» The problem:
The records that follow are to be repeated in full, with no pictures retained.
++++
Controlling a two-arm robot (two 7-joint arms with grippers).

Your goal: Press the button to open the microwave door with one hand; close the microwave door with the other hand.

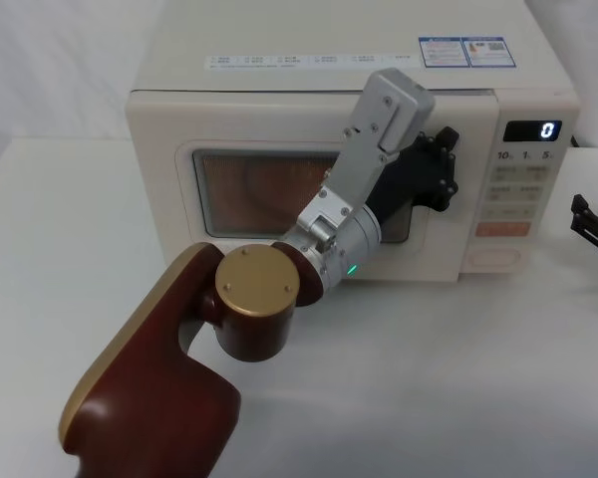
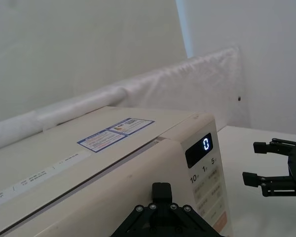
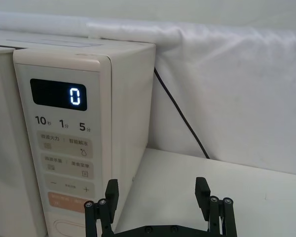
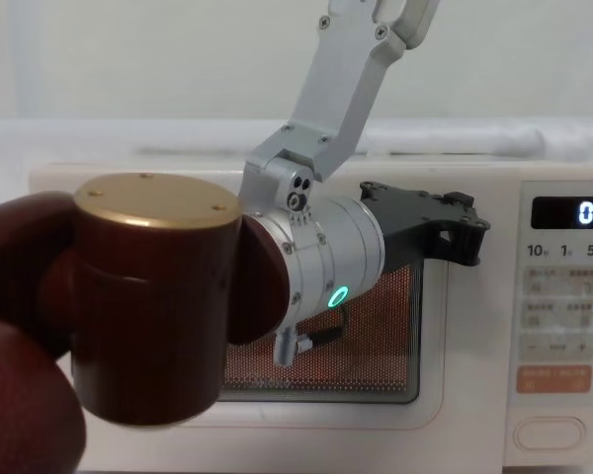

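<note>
The microwave door [image 1: 164, 204] looks closed, flush with the cream front. My left arm crosses in front of its dark window, and the black left gripper [image 1: 441, 164] rests against the door's right edge, beside the control panel, fingers together. In the chest view the left gripper [image 4: 469, 232] sits at the window's upper right corner. The wide cream button [image 1: 500, 257] is at the bottom of the panel, also seen as the button [image 4: 550, 434]. My right gripper [image 1: 575, 216] hovers open to the right of the panel, level with its keys, touching nothing; between its fingers [image 3: 157, 190] there is only air.
The display [image 1: 546, 130] reads 0. An orange key [image 4: 552, 379] sits just above the button. A black cable [image 3: 180, 116] runs down behind the microwave's right side. White cloth covers the wall behind. Bare white table [image 1: 458, 378] lies in front and to the right.
</note>
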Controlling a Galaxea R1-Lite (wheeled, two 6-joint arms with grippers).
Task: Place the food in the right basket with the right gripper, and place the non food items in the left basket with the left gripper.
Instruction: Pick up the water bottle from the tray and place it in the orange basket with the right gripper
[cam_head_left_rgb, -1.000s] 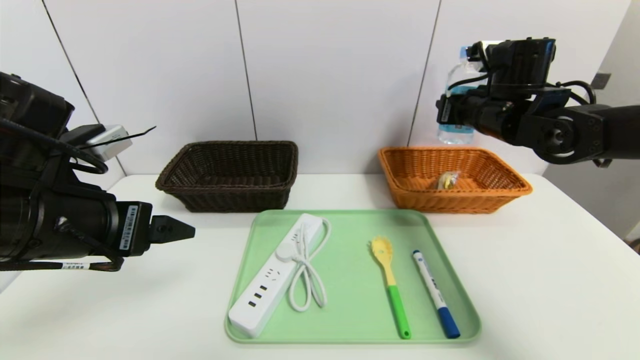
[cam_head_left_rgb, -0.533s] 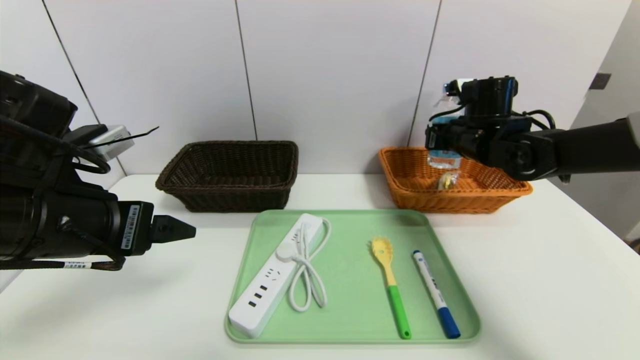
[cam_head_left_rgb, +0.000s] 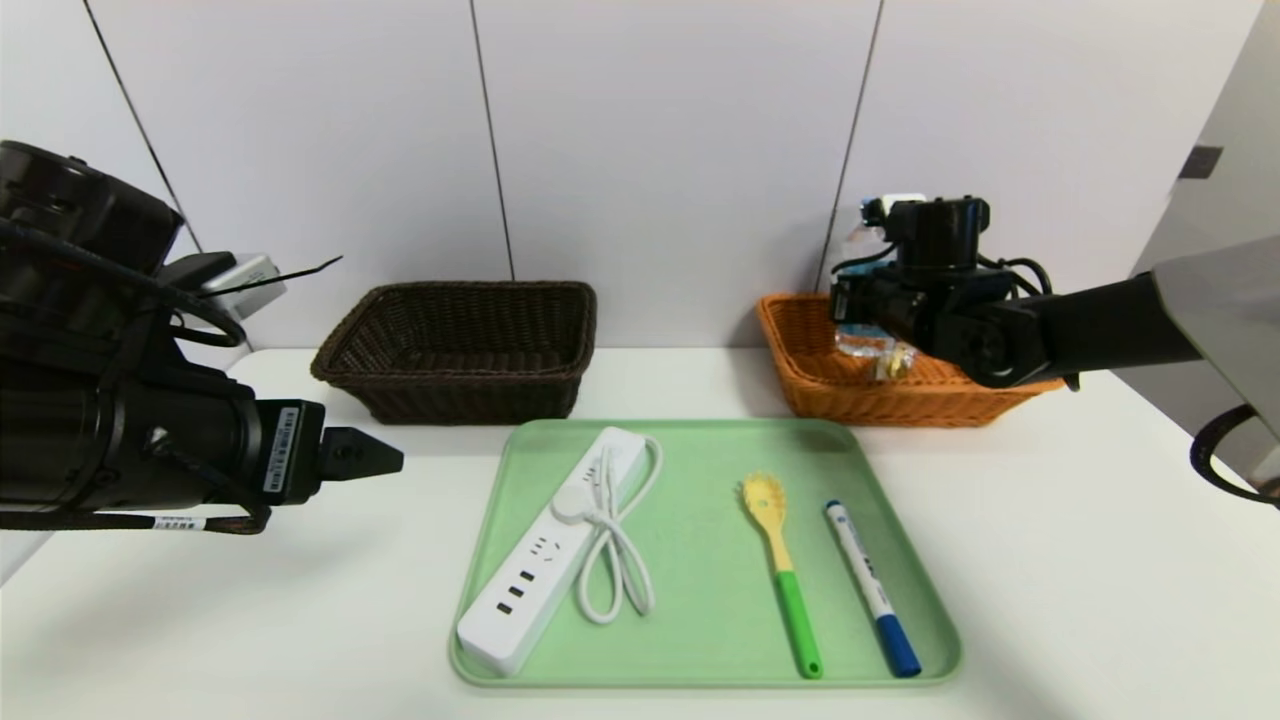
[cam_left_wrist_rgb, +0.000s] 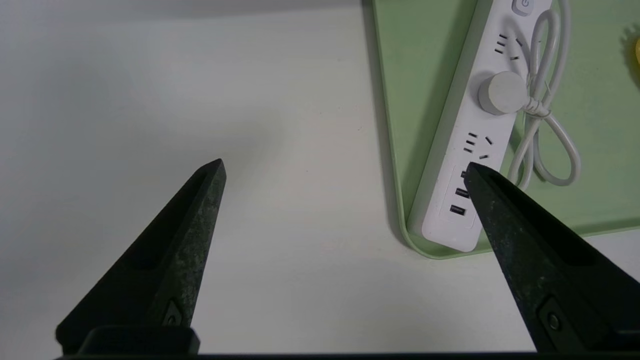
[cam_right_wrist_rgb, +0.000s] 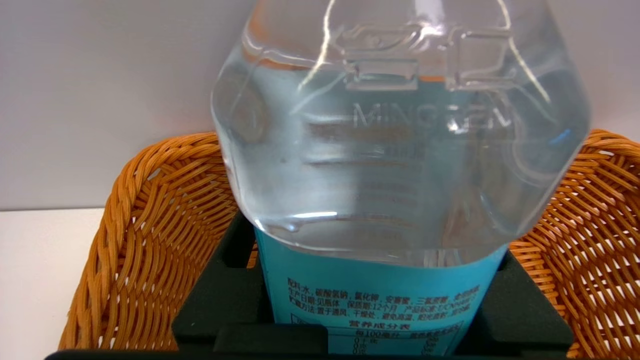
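While the left gripper (cam_left_wrist_rgb: 345, 167) hangs spread wide just left of the green tray (cam_head_left_rgb: 700, 560), the right gripper (cam_head_left_rgb: 862, 318) beyond it pinches the water bottle (cam_right_wrist_rgb: 400, 165) over the orange basket (cam_head_left_rgb: 830, 385).

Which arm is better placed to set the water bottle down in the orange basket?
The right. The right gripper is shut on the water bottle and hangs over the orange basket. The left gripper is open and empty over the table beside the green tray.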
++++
» Solution to the problem:
Controlling a two-arm robot (two 7-joint arms with grippers).

Your goal: Press the button to open the microwave door with one hand; close the microwave door with the other hand.


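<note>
The microwave door [image 1: 164, 204] looks closed, flush with the cream front. My left arm crosses in front of its dark window, and the black left gripper [image 1: 441, 164] rests against the door's right edge, beside the control panel, fingers together. In the chest view the left gripper [image 4: 469, 232] sits at the window's upper right corner. The wide cream button [image 1: 500, 257] is at the bottom of the panel, also seen as the button [image 4: 550, 434]. My right gripper [image 1: 575, 216] hovers open to the right of the panel, level with its keys, touching nothing; between its fingers [image 3: 157, 190] there is only air.
The display [image 1: 546, 130] reads 0. An orange key [image 4: 552, 379] sits just above the button. A black cable [image 3: 180, 116] runs down behind the microwave's right side. White cloth covers the wall behind. Bare white table [image 1: 458, 378] lies in front and to the right.
</note>
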Controlling a Galaxea R1-Lite (wheeled, two 6-joint arms with grippers).
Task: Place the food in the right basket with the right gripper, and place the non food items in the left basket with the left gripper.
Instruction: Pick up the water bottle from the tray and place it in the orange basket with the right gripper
[cam_head_left_rgb, -1.000s] 
[cam_head_left_rgb, -0.533s] 
[cam_head_left_rgb, +0.000s] 
[cam_left_wrist_rgb, +0.000s] 
[cam_right_wrist_rgb, +0.000s] 
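While the left gripper (cam_left_wrist_rgb: 345, 167) hangs spread wide just left of the green tray (cam_head_left_rgb: 700, 560), the right gripper (cam_head_left_rgb: 862, 318) beyond it pinches the water bottle (cam_right_wrist_rgb: 400, 165) over the orange basket (cam_head_left_rgb: 830, 385).

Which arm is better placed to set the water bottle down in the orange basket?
The right. The right gripper is shut on the water bottle and hangs over the orange basket. The left gripper is open and empty over the table beside the green tray.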

The work on the exercise is done.